Ficam dispensados idosos com mais de 80 anos, pessoas com dificuldade severa de locomoção por motivos de saúde, moradores de regiões de difícil acesso — como comunidades ribeirinhas atendidas pelo PREVBarco — além de migrantes, refugiados, apátridas e brasileiros que vivem no exterior.
Essas exceções buscam impedir que a tecnologia se transforme em uma barreira social.
Flexibilização temporária para benefícios essenciais
Além das dispensas permanentes, o INSS também criou uma regra de transição para não interromper auxílios considerados fundamentais. Até 30 de abril de 2026, alguns pedidos poderão ser feitos sem biometria.
Nesse período, ficam temporariamente dispensados os requerimentos de salário-maternidade, pensão por morte e benefícios por incapacidade temporária. Após essa data, a exigência passa a valer de forma geral, salvo novas decisões do governo.
Carteira de Identidade Nacional ganha papel central
Com as novas regras, a Carteira de Identidade Nacional assume protagonismo no acesso aos benefícios previdenciários. O documento unifica o CPF como número único e já inclui biometria obrigatória, o que reduz de forma significativa as chances de fraude.
Além disso, a CIN resolve um problema antigo: a existência de múltiplos RGs emitidos em estados diferentes. Essa unificação facilita o cruzamento de dados e fecha brechas usadas para irregularidades.
Para o trabalhador, manter a CIN atualizada se torna a maneira mais rápida e segura de garantir o acesso aos direitos previdenciários, sem atrasos ou exigências adicionais.
Como se preparar para as mudanças no INSS
Mesmo com prazos escalonados, especialistas recomendam agir com antecedência. Emitir ou atualizar a CIN desde já ajuda a evitar filas, atrasos e indeferimentos no momento de pedir um benefício.

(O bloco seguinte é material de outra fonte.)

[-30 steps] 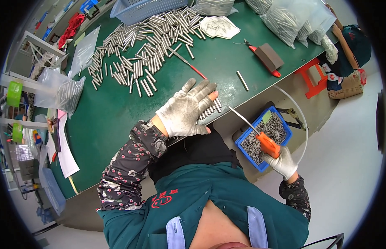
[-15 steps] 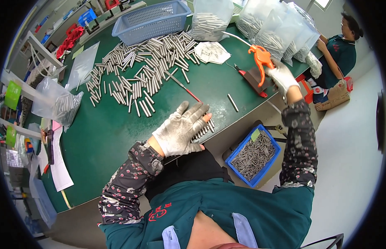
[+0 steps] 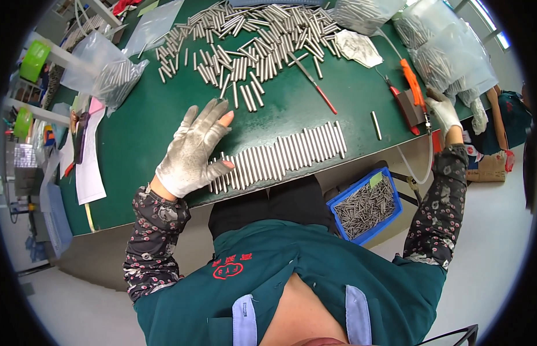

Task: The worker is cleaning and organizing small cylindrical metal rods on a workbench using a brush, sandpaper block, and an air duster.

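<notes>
My left hand (image 3: 193,147), in a soiled white glove with bare fingertips, is open above the left end of a row of steel pins (image 3: 280,155). Its thumb lies over or just above the end pins; contact is unclear. These pins lie side by side along the table's near edge. At the right, my gloved right hand (image 3: 445,111) is beside an orange air blow gun (image 3: 412,82), which stands at a dark block (image 3: 410,109). Its fingers are partly hidden, so a grip cannot be made out. One loose pin (image 3: 376,126) lies left of the block.
A large heap of pins (image 3: 263,46) covers the far table. Nearer lies a red-handled thin tool (image 3: 325,99). Clear bags of pins (image 3: 115,81) stand left and right. A blue bin of pins (image 3: 365,209) sits below the edge. A white cloth (image 3: 358,48) lies at the back.
My left hand has moved left and uncovered the pin row. The blow gun, held up by my right hand before, is now lower at the block. The view has shifted.
</notes>
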The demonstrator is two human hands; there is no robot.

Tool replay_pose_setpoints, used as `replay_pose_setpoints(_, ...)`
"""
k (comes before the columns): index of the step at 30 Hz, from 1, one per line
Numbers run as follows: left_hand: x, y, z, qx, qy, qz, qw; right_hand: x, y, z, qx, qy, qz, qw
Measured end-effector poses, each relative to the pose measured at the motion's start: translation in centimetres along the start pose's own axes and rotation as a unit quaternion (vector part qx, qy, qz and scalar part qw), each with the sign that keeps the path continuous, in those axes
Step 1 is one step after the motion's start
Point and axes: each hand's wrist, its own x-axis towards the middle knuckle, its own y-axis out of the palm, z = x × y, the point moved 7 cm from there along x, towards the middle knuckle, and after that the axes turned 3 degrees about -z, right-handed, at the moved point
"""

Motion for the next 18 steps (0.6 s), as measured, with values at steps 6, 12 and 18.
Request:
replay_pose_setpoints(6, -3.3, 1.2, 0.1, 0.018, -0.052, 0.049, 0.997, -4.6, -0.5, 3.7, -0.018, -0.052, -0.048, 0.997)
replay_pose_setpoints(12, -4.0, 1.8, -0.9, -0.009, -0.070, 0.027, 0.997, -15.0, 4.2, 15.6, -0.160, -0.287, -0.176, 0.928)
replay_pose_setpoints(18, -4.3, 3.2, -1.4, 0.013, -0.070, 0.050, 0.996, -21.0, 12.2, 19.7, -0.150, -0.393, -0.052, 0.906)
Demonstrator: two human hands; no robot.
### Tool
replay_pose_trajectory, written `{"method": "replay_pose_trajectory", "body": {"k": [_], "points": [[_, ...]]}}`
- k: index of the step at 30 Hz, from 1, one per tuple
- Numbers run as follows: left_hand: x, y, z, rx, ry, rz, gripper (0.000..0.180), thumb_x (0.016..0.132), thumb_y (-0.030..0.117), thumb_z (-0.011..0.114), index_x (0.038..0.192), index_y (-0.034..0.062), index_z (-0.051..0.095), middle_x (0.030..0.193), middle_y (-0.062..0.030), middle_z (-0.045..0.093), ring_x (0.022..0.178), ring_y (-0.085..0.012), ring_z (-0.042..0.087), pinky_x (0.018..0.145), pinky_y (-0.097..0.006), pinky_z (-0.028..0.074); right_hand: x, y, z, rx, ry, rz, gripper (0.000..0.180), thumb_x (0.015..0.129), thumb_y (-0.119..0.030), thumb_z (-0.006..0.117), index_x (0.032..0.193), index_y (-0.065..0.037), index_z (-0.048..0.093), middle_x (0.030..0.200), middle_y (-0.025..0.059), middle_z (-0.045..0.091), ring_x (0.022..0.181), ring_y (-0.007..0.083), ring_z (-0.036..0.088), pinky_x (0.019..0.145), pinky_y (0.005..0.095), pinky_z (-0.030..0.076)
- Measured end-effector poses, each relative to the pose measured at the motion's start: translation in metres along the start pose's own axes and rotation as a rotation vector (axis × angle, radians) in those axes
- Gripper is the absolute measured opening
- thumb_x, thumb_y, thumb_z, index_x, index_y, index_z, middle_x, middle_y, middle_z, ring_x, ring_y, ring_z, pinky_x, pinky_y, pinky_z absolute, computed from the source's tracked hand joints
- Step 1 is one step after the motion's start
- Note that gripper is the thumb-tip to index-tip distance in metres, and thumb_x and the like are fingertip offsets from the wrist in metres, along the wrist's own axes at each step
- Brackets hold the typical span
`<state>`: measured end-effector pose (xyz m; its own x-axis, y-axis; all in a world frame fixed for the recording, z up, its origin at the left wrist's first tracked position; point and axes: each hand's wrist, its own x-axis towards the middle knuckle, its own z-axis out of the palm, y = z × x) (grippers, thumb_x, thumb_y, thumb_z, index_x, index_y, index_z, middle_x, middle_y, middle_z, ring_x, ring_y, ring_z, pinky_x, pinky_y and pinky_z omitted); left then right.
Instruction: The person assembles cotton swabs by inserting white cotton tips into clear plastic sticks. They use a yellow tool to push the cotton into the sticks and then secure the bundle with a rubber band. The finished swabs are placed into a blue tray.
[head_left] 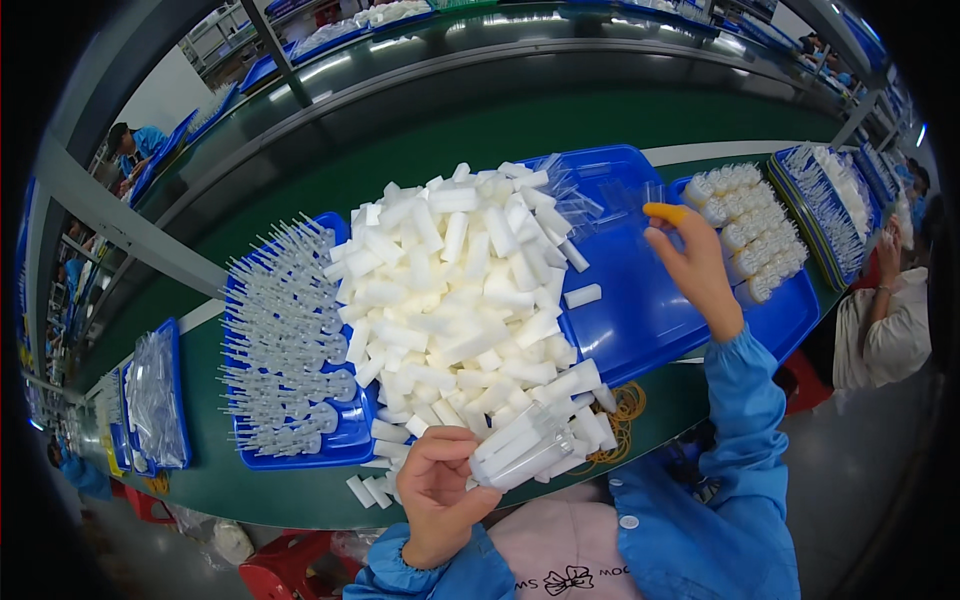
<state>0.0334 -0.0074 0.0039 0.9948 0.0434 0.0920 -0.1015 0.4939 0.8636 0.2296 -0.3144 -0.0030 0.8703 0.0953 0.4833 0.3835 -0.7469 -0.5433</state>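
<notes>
Near the table's front edge, my left hand (442, 490) is closed around a bunch of clear plastic tubes (522, 446) with white foam blocks showing in or behind them. How many tubes there are cannot be made out. A large heap of white foam blocks (450, 270) lies just beyond that hand. My right hand (690, 255) reaches over a blue tray (625, 310), with an orange finger cot (670, 212) on its index finger. Its thumb and index finger are apart, with nothing visible between them. Just beyond the fingertip are small clear tubes (654, 192).
Left of the heap, a blue tray (345, 440) holds many thin-stemmed translucent parts (285, 340). Bundled white-and-clear pieces (750, 230) fill another tray at right. Rubber bands (625, 415) lie near the front edge. A co-worker (880, 310) sits at far right.
</notes>
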Motion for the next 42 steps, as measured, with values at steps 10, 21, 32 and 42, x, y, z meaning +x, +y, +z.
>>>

Além disso, quem já possui CNH ou Título de Eleitor com biometria deve conferir se os dados estão regulares nas bases oficiais. Esse cuidado simples pode poupar transtornos no futuro.
A mudança é ampla, estrutural e definitiva. Mais do que uma nova regra, a biometria se consolida como o novo caminho para acessar a Previdência Social no Brasil.